What is being asked. Beneath this line is the data. Output exactly the lines from the line with "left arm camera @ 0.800" to the line with "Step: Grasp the", both ends included, and nothing more.

(Items listed in a dataset)
== Segment start ==

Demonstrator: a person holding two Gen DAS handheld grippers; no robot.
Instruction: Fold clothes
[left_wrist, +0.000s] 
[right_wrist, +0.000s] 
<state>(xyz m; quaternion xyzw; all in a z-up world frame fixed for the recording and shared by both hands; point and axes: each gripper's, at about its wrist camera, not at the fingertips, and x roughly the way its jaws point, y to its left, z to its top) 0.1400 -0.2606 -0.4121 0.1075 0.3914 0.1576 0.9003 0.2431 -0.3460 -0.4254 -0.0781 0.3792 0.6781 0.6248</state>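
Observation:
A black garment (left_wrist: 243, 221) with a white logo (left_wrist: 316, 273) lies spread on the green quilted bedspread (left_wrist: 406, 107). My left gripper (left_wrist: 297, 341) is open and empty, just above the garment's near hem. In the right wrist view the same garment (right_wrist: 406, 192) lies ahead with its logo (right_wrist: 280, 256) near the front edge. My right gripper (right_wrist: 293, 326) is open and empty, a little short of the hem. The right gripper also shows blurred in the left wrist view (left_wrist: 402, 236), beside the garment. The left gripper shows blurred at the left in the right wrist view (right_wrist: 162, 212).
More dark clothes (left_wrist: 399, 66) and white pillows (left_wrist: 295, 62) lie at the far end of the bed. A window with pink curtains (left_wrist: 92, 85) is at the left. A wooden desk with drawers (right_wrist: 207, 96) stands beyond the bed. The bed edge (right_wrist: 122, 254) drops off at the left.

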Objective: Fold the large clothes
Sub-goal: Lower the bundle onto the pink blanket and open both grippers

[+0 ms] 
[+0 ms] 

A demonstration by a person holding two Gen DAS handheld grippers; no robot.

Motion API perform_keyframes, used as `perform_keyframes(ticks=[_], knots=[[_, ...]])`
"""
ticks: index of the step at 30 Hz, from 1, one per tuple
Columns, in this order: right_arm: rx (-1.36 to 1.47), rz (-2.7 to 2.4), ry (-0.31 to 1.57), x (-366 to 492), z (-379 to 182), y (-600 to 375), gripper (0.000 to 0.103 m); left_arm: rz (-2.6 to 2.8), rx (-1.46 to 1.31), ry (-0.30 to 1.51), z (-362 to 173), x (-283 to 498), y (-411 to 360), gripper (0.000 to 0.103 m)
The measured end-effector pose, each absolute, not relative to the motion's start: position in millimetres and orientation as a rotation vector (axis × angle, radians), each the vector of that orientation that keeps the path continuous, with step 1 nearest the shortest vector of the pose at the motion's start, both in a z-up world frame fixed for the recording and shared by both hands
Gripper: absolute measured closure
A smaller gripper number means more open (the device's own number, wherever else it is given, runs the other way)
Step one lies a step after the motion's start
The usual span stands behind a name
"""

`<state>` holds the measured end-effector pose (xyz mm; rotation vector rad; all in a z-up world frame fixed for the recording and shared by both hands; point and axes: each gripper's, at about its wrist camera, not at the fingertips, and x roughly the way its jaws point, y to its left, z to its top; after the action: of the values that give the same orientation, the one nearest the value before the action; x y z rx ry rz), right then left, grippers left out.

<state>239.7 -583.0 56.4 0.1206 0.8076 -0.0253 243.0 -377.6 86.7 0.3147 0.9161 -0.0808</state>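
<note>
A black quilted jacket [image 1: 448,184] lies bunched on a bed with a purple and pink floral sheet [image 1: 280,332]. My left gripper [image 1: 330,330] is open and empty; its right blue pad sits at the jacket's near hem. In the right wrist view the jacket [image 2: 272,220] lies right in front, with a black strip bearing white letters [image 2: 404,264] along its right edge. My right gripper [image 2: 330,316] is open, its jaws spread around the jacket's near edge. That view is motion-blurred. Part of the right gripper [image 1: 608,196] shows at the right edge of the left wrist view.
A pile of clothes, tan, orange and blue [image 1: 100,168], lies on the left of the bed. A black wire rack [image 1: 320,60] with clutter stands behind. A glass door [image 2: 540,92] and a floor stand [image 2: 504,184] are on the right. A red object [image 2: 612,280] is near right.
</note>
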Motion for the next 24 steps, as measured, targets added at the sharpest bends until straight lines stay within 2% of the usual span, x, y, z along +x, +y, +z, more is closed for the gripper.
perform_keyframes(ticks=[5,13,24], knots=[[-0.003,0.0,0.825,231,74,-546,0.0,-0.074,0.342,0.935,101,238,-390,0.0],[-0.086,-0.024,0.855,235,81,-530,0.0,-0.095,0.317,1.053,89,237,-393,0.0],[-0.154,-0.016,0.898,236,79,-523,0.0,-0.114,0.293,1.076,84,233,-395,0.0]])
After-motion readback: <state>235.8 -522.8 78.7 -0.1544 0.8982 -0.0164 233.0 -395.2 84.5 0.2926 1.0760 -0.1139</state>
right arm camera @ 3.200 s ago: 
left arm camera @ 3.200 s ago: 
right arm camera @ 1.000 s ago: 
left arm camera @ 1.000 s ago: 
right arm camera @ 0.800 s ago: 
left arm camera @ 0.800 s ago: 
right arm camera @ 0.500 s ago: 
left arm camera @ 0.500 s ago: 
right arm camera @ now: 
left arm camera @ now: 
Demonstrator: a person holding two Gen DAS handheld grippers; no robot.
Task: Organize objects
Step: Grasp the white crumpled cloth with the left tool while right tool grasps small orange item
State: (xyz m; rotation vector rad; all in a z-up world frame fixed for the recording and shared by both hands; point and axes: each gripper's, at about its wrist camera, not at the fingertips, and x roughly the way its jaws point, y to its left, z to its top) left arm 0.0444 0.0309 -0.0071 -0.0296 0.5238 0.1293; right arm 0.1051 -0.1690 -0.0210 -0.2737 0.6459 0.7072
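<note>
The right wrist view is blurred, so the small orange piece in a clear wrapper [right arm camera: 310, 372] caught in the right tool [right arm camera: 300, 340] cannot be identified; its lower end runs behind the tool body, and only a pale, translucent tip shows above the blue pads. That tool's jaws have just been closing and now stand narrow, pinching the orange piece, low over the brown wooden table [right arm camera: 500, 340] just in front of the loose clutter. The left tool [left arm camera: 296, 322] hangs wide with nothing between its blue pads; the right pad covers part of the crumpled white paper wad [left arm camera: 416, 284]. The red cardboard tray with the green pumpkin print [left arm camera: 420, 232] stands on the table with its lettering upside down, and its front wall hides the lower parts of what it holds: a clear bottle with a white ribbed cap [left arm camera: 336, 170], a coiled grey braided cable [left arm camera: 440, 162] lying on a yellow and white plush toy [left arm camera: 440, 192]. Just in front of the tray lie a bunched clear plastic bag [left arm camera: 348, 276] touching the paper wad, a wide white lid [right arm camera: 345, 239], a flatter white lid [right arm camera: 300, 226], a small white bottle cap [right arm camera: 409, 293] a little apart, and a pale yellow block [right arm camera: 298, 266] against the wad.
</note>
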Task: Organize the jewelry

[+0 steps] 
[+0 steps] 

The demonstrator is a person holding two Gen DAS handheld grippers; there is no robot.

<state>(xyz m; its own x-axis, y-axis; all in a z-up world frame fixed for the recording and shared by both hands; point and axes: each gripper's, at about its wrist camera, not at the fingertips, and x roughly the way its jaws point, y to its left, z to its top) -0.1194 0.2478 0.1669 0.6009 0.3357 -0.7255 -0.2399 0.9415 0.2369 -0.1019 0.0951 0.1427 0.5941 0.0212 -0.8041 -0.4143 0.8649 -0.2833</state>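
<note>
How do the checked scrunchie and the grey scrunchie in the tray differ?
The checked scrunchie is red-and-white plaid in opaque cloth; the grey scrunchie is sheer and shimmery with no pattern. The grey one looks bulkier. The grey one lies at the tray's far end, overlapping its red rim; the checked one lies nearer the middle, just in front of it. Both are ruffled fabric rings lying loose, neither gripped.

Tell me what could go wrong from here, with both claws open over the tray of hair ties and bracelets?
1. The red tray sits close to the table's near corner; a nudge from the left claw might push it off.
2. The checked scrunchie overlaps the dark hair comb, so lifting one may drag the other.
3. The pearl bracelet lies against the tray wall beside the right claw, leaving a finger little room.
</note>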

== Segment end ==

Problem solution.
left arm camera @ 0.800 s ago: 
right arm camera @ 0.500 s ago: 
left arm camera @ 0.500 s ago: 
right arm camera @ now: 
left arm camera @ now: 
Demonstrator: a person holding two Gen DAS handheld grippers; no robot.
Task: Organize objects
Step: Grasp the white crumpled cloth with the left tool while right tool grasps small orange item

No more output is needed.